*WHAT THE TASK ASKS*
Report how many lines in the records below contain the word "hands". Nothing else belongs in the answer.

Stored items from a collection
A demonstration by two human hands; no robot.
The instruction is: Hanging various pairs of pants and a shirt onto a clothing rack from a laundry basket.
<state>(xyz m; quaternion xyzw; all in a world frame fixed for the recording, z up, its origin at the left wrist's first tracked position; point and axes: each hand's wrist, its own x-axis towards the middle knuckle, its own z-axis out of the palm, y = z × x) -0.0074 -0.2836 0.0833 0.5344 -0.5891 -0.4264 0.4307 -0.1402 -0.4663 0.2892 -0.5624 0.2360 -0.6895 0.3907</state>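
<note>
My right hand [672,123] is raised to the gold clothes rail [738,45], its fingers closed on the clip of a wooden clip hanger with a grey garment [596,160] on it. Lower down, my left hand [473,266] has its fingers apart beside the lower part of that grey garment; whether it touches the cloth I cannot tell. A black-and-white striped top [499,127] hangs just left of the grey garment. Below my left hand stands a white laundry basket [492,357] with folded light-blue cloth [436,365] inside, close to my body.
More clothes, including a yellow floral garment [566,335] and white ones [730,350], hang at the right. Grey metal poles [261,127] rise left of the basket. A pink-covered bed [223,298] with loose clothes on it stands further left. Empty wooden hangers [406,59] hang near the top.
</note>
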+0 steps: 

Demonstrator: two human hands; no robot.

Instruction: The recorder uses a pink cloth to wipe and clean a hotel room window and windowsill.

*ANSWER FOR THE TASK*
2